X_test[['IDPH', 'IMPH']] = X_test[['IDPH', 'IMPH']].apply(lambda x: np.where(x == 1950, np.nan, x))
X_test[['SFLU']] = X_test[['SFLU']].apply(lambda x: np.where(x == 9700, np.nan, x))

## Exercise 4 (30 mins)

Create a pipeline with an `Imputer`, a `Scaler`, and a `DecisionTreeClassifier`. Set the `random_state` of the `DecisionTreeClassifier` to 42.

Create and run a RandomizedSearchCV on three hyperparameters of your choice using `accuracy` as the metric of choice (use `n_iter = 20`). Explain what varying each of your selected hyperparameters will do to your model.

Print out the accuracy and parameters of your best model.

In [None]:
from sklearn.pipeline import Pipeline
from sklearn.impute import SimpleImputer
from sklearn.preprocessing import StandardScaler
from sklearn.tree import DecisionTreeClassifier
from sklearn.model_selection import RandomizedSearchCV

# Create decision tree pipeline. Note that we set random_state = 42
dt_pipe = Pipeline([
    ('imputer', SimpleImputer()),
    ('scaler', StandardScaler()),
    ('model', DecisionTreeClassifier(random_state = 42))
])

param_grid = {
    'model__max_features': [i for i in range(2, 9)],
    'model__max_depth': [i for i in range(4, 11)],
    'model__min_samples_split': [i*10 for i in range(3, 7)]
}

dt_search = RandomizedSearchCV(
    dt_pipe, 
    param_distributions=param_grid,
    n_iter=20,
    n_jobs=-1,
    verbose=5,
    random_state=42,
    scoring = 'accuracy'
)

dt_search.fit(X_train, y_train)

In [None]:
print(dt_search.best_estimator_)
print(dt_search.best_score_)

## Exercise 5 (10 mins)

Explain why accuracy may not be the best metric for assessing the performance of a classifier model.
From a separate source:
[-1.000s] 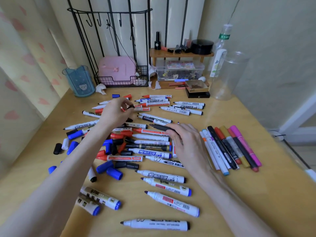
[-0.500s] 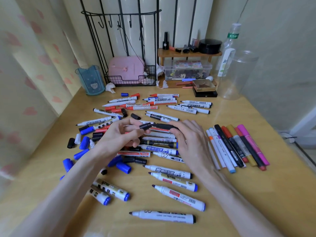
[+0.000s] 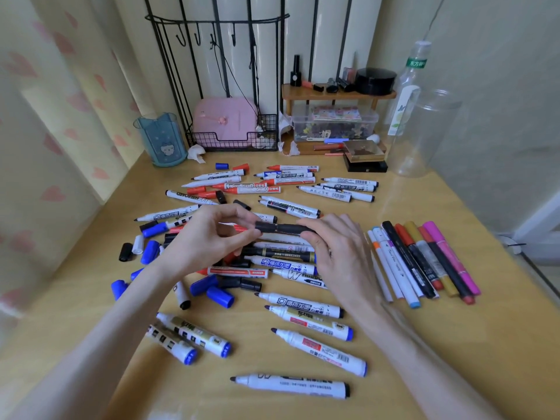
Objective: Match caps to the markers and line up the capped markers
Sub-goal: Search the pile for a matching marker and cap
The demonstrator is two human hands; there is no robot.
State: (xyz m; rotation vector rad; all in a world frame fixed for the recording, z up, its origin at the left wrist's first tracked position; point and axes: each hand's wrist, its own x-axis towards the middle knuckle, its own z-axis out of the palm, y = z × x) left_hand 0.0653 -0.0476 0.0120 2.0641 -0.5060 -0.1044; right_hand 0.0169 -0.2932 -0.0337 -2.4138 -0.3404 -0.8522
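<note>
My right hand point(image 3: 339, 253) grips a black marker point(image 3: 292, 228) held level above the pile. My left hand point(image 3: 212, 237) pinches a black cap point(image 3: 265, 227) that sits against the marker's left end. Beneath both hands lies a heap of uncapped whiteboard markers point(image 3: 285, 262) in white, red and black. Loose blue caps point(image 3: 219, 295), black caps point(image 3: 125, 251) and red caps point(image 3: 197, 190) are scattered to the left of it. A row of capped markers point(image 3: 424, 262) lies side by side to the right of my right hand.
The yellow table point(image 3: 454, 344) carries more uncapped markers near me, one point(image 3: 291, 386) closest to the front edge. At the back stand a blue pen cup point(image 3: 160, 140), a wire rack with a pink box point(image 3: 224, 122), a wooden shelf point(image 3: 336, 93), and a clear jar point(image 3: 424, 131).
My left hand came back from the far side of the pile with a black cap and brought it to the end of the black marker in my right hand. The marker rose slightly.
</note>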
Describe three other classification metrics and the scenarios in which they would be useful.

### Answer

**Note**: All of the answers here would be significantly improved by the presentation of an appropriate confusion matrix. You can see examples of such matrices in the lecture notes in Lecture 5, Notebook 2. This answer would also be improved by giving examples of scenarios where each metric would be useful.

Accuracy may not be an ideal measure when the dataset is imbalanced, as it tends to significantly overestimate the performance of a model. 
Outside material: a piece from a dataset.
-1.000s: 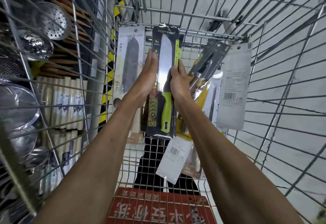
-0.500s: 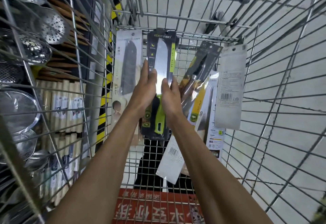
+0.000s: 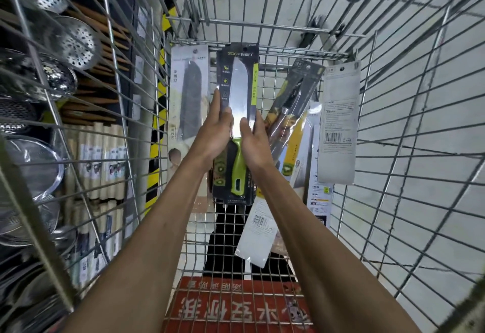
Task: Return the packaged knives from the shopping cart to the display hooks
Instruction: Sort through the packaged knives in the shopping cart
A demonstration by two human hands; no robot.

For example, let's say that you have a binary target variable that is either "Yes" or "No". Let's say that your dataset had 99 "Yes" values and 1 "No" value. If you created a "model" that simply predicted "Yes" for each sample, regardless of the values in the features, your "model" would have an accuracy of 99% - but this would be a terrible model.

Alternative classification metrics are as follows:

#### 1. Recall

Recall is calculated using the following formula:
   
$$recall = \frac{TP}{TP + FN}$$

This metric measures your model's ability to detect occurrences of the positive class. In other words, it's very useful in scenarios where you want to ensure that you identify as many "Yes" values as possible.

#### 2. Precision

Precision is calculated using the following formula:

$$precision = \frac{TP}{TP + FP}$$

This metric measures your model's ability to correctly identify True Positives. In other words, if your model says that a sample is "True", this metric tells you how confident you should be that the model has really detected a True Positive rather than a False Positive. 

This is useful in scenarios where you want to be sure that a positive result really is positive. For example, if you are hunting for gold, and your model tells you that a lump of rock contains a lot of gold in it, then you want to be very certain that it contains gold before spending all your money processing the rock. 

#### 3. F1-Score

The F1-score combines precision and recall into a generic score. 

$$F_1=2x\frac{precision \times recall}{precision + recall}$$

This metric is good if you want a generically good model. The primary downside is that this value is difficult to explain in layman's terms. Other metrics may also be more suited for specific use cases.